Directions
Find the line containing "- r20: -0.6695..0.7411" in the records below. Copy exactly that line and each one after it, ending at the line containing "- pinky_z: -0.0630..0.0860", and nothing more.

Items listed in a dataset:
-=-=-

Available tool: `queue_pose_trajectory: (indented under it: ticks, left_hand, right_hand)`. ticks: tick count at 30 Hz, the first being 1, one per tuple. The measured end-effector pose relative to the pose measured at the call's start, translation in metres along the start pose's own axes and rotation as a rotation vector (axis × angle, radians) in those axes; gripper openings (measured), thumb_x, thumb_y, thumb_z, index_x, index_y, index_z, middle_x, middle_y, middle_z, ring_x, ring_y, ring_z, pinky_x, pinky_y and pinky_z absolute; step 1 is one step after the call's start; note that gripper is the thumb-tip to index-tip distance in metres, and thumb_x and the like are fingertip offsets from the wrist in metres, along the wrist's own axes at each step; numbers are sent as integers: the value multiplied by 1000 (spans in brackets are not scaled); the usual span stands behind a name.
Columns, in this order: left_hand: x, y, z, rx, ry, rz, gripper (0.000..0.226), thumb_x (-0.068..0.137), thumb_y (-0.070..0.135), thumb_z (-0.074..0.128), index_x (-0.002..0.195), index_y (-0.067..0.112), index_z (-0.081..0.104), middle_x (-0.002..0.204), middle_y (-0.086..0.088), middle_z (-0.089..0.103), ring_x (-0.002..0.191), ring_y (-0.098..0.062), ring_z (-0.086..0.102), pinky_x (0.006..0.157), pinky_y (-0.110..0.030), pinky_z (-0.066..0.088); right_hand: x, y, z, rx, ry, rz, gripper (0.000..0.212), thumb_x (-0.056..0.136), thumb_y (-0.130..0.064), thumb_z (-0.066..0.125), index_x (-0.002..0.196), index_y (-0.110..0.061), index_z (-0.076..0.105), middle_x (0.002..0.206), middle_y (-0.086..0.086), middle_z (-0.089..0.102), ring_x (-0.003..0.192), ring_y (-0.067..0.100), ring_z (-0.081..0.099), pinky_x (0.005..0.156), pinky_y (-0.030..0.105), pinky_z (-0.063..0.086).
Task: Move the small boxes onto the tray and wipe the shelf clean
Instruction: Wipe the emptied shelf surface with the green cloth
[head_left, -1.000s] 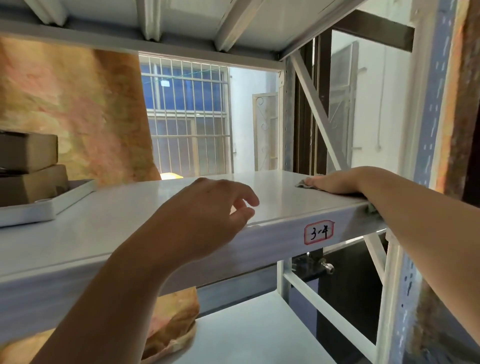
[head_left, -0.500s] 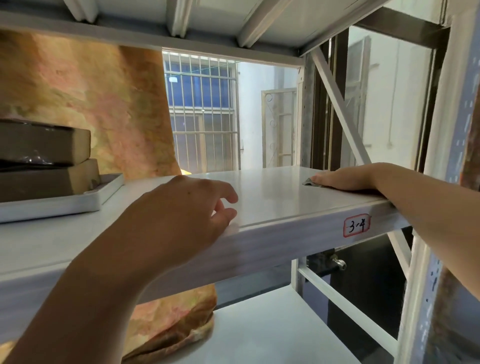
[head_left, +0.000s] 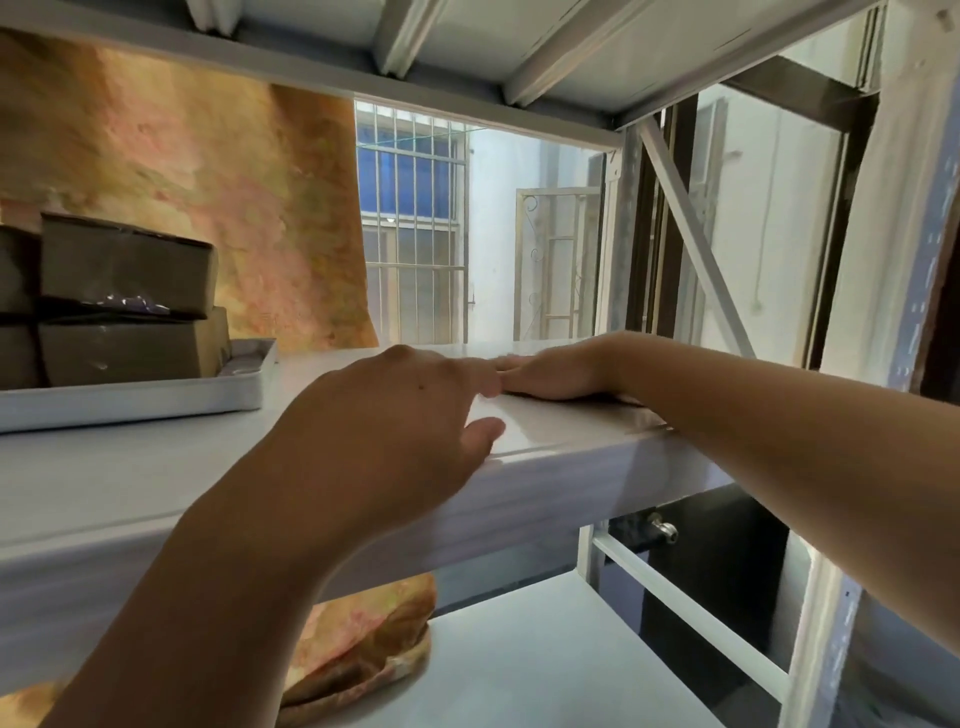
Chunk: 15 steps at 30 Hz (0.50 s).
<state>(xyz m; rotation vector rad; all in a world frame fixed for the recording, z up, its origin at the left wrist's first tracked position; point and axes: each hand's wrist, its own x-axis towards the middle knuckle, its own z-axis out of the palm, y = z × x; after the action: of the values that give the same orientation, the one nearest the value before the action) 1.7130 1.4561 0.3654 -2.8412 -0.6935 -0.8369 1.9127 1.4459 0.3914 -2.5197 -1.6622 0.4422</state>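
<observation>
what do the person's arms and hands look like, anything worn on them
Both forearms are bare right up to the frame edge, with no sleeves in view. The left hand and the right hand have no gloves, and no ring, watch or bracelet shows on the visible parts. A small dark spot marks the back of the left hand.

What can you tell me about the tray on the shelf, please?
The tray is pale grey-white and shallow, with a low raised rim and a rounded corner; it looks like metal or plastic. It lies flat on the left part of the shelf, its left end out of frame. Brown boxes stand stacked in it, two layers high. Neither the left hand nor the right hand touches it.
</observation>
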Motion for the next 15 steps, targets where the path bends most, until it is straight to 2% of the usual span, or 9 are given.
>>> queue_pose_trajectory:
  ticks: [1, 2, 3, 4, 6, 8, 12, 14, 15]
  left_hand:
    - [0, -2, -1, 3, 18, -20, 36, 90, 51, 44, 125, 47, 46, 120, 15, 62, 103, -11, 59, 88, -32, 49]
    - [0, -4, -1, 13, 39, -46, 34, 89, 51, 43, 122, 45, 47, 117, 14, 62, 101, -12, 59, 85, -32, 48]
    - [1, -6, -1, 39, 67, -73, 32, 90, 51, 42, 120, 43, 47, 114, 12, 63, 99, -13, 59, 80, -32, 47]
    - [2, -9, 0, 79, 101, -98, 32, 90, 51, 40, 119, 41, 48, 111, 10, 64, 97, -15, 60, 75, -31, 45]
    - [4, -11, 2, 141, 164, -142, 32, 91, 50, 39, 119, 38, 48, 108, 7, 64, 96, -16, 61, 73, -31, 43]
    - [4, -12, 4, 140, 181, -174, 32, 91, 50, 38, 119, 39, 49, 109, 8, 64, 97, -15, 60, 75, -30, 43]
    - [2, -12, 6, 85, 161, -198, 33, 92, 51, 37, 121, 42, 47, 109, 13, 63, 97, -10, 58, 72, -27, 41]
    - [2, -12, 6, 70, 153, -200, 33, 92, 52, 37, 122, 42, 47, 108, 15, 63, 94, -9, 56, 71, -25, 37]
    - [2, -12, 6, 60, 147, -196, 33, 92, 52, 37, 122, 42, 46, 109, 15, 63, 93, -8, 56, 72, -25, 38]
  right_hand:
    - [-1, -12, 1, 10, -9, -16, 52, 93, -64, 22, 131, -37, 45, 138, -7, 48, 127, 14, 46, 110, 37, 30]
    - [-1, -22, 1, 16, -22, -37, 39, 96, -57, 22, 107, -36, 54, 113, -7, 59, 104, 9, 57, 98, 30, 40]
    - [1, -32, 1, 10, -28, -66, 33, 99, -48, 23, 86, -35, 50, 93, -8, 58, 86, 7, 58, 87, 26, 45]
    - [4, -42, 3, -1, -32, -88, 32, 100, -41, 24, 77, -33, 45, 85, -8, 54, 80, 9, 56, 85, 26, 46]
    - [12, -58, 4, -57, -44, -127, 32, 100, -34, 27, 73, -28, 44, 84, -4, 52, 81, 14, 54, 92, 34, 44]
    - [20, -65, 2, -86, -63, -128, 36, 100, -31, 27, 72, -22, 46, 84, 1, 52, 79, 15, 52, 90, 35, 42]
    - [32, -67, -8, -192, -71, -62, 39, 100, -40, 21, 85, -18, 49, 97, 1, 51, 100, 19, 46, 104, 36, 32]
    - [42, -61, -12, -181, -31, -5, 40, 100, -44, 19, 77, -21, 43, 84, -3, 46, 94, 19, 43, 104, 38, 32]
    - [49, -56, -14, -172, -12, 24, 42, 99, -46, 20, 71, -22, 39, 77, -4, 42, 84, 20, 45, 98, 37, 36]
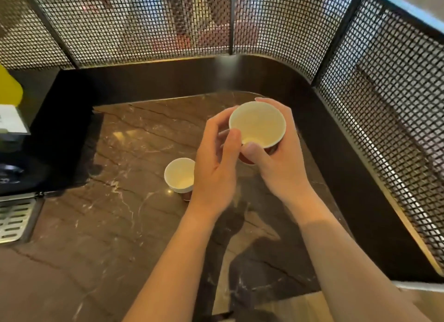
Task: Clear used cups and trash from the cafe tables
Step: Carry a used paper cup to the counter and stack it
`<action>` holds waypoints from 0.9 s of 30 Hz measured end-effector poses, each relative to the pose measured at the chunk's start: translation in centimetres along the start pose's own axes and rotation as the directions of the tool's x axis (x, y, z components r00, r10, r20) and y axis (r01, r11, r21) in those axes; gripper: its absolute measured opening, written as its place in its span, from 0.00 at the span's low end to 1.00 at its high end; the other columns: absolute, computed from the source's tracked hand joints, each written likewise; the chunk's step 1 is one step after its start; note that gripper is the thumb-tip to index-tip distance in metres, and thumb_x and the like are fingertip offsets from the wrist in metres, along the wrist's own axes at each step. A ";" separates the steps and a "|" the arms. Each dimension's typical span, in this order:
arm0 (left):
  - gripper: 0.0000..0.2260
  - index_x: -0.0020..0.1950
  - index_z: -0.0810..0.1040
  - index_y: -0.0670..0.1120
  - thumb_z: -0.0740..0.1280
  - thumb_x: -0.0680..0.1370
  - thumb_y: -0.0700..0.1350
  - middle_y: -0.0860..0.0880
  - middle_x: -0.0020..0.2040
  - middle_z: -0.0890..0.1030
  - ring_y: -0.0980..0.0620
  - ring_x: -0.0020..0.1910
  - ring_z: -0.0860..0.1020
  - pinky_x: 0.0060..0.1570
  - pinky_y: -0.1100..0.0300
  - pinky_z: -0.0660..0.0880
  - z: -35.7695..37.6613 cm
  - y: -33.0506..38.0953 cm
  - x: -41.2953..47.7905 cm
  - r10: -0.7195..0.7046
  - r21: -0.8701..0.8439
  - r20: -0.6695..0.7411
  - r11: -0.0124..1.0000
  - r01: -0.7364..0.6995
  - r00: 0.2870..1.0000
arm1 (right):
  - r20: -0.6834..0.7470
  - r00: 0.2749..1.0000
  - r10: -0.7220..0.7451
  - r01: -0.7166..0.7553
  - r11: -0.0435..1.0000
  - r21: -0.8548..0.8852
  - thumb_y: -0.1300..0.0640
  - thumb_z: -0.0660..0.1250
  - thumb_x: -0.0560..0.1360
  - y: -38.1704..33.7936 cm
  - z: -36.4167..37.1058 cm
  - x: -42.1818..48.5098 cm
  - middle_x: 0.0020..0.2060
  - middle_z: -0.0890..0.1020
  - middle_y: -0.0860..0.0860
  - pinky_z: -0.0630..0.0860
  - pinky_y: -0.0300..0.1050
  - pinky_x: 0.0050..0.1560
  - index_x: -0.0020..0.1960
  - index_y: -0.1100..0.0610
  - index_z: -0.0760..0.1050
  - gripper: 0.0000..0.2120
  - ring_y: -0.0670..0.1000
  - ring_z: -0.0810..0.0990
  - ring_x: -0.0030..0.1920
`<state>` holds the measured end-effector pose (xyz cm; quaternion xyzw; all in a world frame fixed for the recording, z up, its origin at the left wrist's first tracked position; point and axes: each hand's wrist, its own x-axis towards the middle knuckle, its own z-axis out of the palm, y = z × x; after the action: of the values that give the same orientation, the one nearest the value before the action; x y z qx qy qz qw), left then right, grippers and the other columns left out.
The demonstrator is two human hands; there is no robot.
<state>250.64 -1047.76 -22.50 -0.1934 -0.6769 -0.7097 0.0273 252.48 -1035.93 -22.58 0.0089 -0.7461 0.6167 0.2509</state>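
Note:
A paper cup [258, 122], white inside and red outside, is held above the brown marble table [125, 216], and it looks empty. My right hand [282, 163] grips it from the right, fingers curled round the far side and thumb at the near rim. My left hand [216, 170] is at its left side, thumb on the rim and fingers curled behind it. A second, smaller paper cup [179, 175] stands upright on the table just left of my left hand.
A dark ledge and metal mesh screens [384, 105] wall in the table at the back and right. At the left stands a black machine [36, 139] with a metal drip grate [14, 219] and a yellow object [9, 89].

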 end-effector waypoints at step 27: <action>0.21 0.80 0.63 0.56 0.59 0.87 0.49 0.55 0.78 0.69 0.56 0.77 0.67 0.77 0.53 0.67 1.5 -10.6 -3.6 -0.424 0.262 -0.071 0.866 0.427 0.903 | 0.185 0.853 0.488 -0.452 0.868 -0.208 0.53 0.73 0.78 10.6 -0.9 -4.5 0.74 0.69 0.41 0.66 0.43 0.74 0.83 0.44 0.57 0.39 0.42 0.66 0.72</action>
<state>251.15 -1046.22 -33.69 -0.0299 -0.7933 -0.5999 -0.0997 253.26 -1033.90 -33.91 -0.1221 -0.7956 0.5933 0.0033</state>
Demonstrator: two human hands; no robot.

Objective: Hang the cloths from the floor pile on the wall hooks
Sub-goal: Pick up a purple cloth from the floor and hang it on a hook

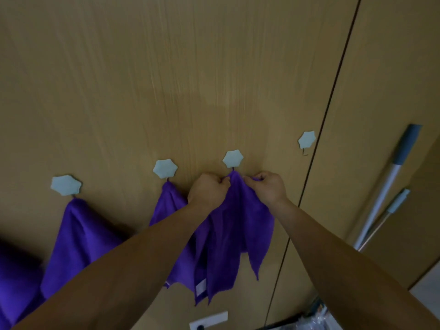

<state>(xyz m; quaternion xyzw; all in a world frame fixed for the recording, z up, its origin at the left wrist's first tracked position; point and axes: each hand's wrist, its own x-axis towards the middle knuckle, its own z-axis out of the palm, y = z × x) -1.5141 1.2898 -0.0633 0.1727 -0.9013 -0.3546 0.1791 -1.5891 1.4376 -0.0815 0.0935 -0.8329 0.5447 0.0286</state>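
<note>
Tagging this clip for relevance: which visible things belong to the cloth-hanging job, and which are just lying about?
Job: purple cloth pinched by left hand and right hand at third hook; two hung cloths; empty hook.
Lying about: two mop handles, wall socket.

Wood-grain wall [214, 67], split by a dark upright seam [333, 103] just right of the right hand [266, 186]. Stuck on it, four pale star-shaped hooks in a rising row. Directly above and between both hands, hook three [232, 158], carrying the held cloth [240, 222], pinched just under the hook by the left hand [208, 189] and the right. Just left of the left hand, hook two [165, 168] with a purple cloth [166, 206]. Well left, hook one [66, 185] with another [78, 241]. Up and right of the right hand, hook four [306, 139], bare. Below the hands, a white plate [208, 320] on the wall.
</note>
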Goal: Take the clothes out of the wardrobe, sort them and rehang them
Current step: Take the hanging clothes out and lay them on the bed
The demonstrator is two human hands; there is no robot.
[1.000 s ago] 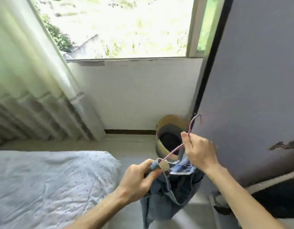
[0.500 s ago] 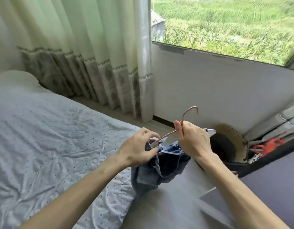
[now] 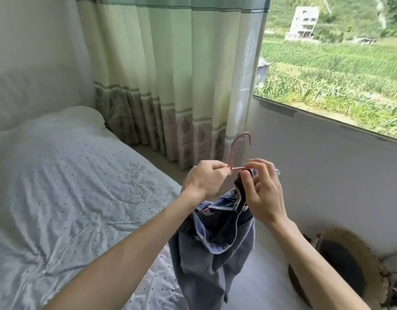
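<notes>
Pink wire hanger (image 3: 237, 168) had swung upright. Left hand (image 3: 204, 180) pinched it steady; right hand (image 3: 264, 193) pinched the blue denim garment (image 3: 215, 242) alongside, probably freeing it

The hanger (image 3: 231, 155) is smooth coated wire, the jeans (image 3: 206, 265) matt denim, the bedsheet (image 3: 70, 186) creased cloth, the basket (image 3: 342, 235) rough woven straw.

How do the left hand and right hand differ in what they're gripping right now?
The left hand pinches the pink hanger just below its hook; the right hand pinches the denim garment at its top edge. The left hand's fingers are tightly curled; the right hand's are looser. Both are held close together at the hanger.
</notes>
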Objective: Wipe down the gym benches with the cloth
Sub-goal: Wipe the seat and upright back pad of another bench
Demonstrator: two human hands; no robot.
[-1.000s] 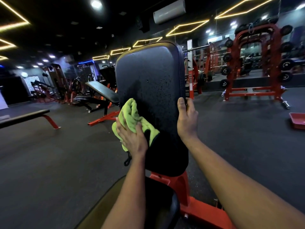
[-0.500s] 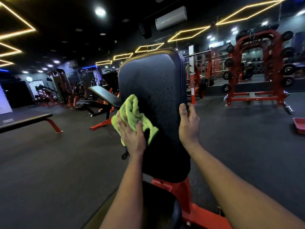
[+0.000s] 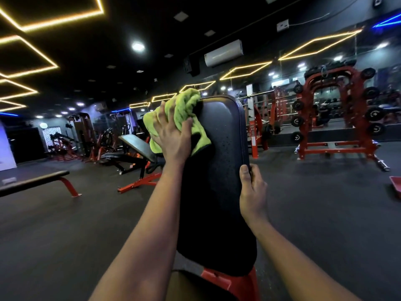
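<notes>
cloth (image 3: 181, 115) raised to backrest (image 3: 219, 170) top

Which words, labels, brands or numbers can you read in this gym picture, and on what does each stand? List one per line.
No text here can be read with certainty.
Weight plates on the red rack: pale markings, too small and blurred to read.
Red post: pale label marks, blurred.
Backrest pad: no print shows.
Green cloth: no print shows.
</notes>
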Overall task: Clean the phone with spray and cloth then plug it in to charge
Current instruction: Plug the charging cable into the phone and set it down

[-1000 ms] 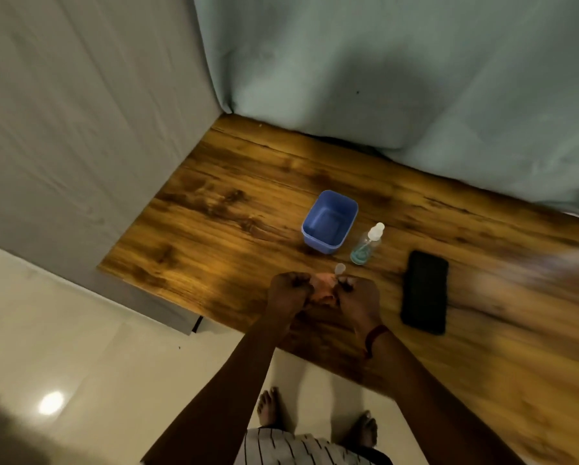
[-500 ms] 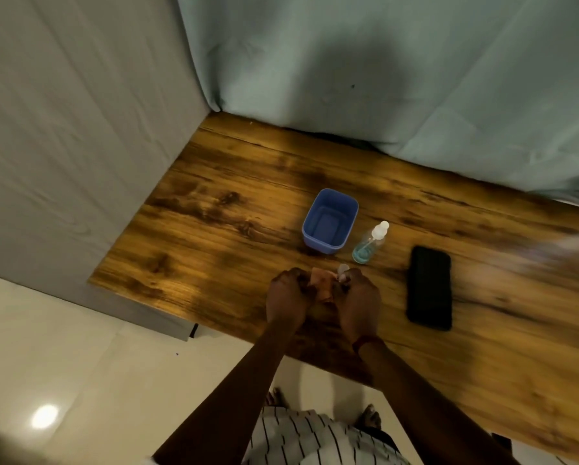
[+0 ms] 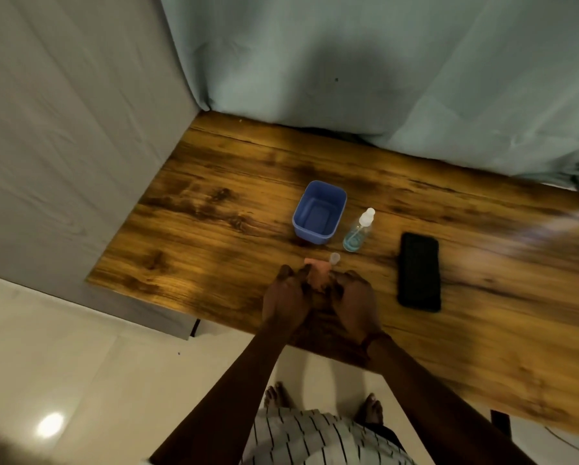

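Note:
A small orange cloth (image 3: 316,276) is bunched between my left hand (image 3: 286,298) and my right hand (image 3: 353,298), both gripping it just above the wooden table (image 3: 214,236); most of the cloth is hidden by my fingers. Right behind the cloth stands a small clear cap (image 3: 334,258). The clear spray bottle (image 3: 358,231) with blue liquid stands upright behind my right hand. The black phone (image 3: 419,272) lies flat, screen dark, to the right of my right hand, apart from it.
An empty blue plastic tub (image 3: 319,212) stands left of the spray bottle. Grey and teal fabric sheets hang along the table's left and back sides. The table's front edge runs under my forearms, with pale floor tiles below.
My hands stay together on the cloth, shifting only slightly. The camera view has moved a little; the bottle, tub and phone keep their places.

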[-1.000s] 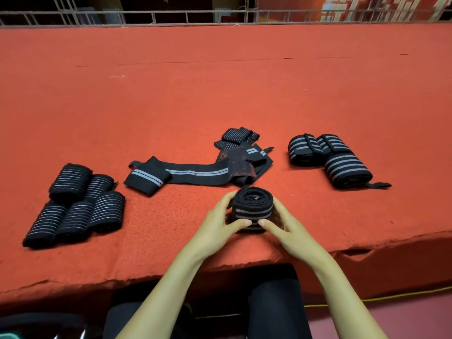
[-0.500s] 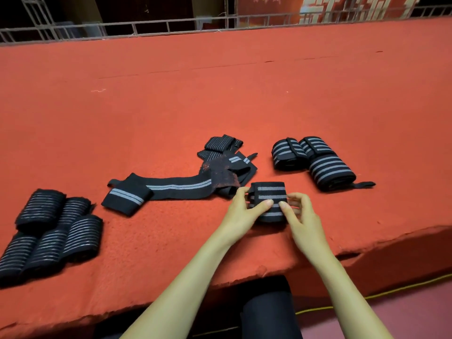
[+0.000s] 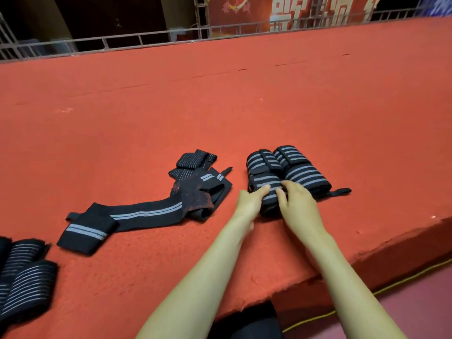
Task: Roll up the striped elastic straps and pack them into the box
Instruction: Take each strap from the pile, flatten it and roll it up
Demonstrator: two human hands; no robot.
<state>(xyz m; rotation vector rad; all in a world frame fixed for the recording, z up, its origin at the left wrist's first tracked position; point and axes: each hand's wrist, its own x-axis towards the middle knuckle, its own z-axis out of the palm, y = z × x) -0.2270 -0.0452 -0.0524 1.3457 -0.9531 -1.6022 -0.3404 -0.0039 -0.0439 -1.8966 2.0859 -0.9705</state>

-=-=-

Solution
  - r20: -0.6695..0.7411
  - r11: -0.0124..1.0000
  - r01: -0.7364..0.6995
  - r00: 0.2870..1.0000
arm1 (right):
  - r20: -0.6834..0.7470
  - r00: 0.2749..1.0000
  - r10: -0.7220..0.7451
  - r01: -0.7166..0.7553
  - r11: -0.0435..1.0000
  - r21: -0.8548..0.8852
  - thumb_y: -0.1300..0.0640
  - thumb_z: -0.0660..0.1250
  - thumb_x: -0.0560..0.1360
  - y: -38.1704..33.7936 cm
  - z: -36.4167..37.1058 cm
  - x: -42.1818..48.5098 cm
  - middle_x: 0.0020..0.2060
  - middle_z: -0.0890..0.1020
  - middle_y: -0.0860..0.0860
  - pinky_z: -0.0630..0.0860

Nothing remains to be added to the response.